La persécution de la masturbation est un complot médico-religieux. Ça vient de la découverte du spermatozoïde. En 1604, aux Pays-Bas, Jansen invente le microscope. Non pas pour les savants, mais pour les marchands, qui veulent s’assurer de la pureté des étoffes. Leeuwenhoek, un drapier hollandais, a découvert le spermatozoïde en 1677, certainement en regardant son propre sperme à la suite d’une masturbation. Leeuwenhoek a voulu faire partager sa découverte à la Royal Society de Londres, mais là-bas, personne ne l’a écouté ! Les savants londoniens n’avaient que faire d’un drapier ! Un siècle plus tard, en 1772, un biologiste hollandais, Hartsoeker, est subjugué par le nombre de spermatozoïdes dans une goutte de sperme ! Il se demande si les testicules d’Adam ne contenaient pas l’ensemble de l’humanité à venir. Et peut-être que chaque homme porte en lui, dans ses testicules, l’ensemble de l’humanité. La masturbation serait donc une sorte de génocide !
Aujourd’hui, la découverte de la sexualité, et de la masturbation, se fait avec le porno. Est-ce une bonne chose, selon vous ?

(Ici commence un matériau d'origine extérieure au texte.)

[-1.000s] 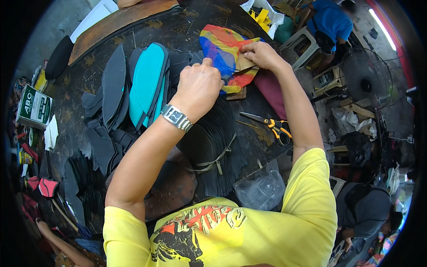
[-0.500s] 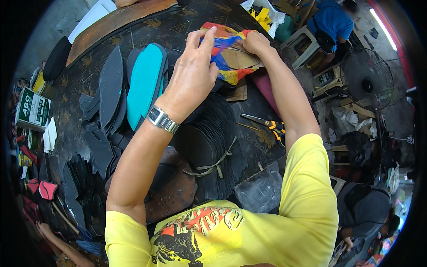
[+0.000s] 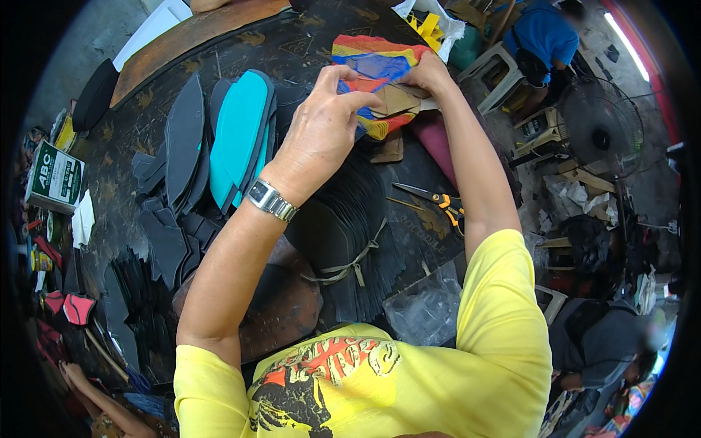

Le porno est le premier élément d’éducation à la sexualité. Même si ça peut en effrayer certains, je dirais que le porno a un côté pédagogique indéniable ! Bien sûr, le porno peut être traumatisant pour des esprits fragiles, mais il est intéressant de constater, aujourd’hui, le développement d’un esprit critique. Selon de récentes études, tous les ados ont bien conscience que le porno, ce n’est pas la vraie sexualité. Les gens de ma génération n’ont pas commencé la sexualité avec les prostituées. Mais à l’époque de nos arrière-grands-parents, les femmes restaient vierges jusqu’au mariage et pour les garçons, l’apprentissage de la sexualité se faisait avec des prostituées. C’était une initiation. Les garçons en parlaient entre eux. Le service militaire était une initiation, en partie parce qu’il y avait du sexe. Or, on sait que du point de vue anthropologique, nos sociétés sont fragiles parce qu’elles manquent d’initiations. Le porno en est sûrement une. Souvent, les ados regardent du porno entre copains, et les filles sont maintenant conviées. C’est un phénomène assez récent. C’est intéressant, parce qu’ils vont échanger, avoir une approche critique. Je ne suis pas du tout pessimiste par rapport à ça.
Philippe Brenot, Eloge de la masturbation – Pour une sexualité libre, éd. La Musardine, coll. L’Attrape-Corps, 146 p., 15 €.